# Your objective:
Extract the full listing verbatim and drop any pictures from your copy.

# Supplied data:

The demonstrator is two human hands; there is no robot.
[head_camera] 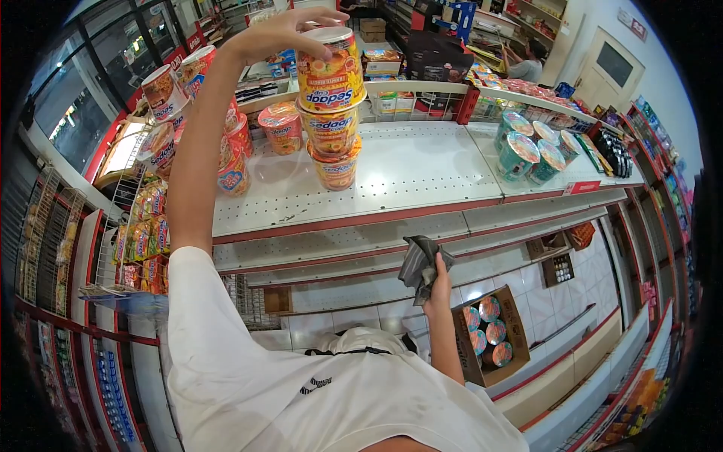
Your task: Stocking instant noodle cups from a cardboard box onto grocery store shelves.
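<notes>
My left hand (pixel 288 35) grips the top of a yellow-orange instant noodle cup (pixel 330 76), its thumb against the near side. That cup tops a stack, with another noodle cup (pixel 330 130) under it and a lower one (pixel 335 168) on the white perforated shelf (pixel 406 164). Left of the stack stands a pink-red noodle cup (pixel 281 129). More red cups (pixel 232 169) are partly hidden behind my left forearm. Lower down, in front of the shelf edge, my right hand (pixel 439 291) holds a crumpled dark grey cloth (pixel 422 265).
Teal noodle cups (pixel 518 155) stand on the shelf's right part. An open cardboard box (pixel 522 344) of similar cups is below, right of my right arm. Stacked cups (pixel 164 93) and a wire rack of noodle packets (pixel 149 237) are at left. A person (pixel 528 65) is in the background.
</notes>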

# Task solution:
The demonstrator is two human hands; there is no robot.
[head_camera] 
Your task: Stocking instant noodle cups from a cardboard box onto grocery store shelves.
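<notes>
My left hand (pixel 288 35) grips the top of a yellow-orange instant noodle cup (pixel 330 76), its thumb against the near side. That cup tops a stack, with another noodle cup (pixel 330 130) under it and a lower one (pixel 335 168) on the white perforated shelf (pixel 406 164). Left of the stack stands a pink-red noodle cup (pixel 281 129). More red cups (pixel 232 169) are partly hidden behind my left forearm. Lower down, in front of the shelf edge, my right hand (pixel 439 291) holds a crumpled dark grey cloth (pixel 422 265).
Teal noodle cups (pixel 518 155) stand on the shelf's right part. An open cardboard box (pixel 522 344) of similar cups is below, right of my right arm. Stacked cups (pixel 164 93) and a wire rack of noodle packets (pixel 149 237) are at left. A person (pixel 528 65) is in the background.
</notes>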

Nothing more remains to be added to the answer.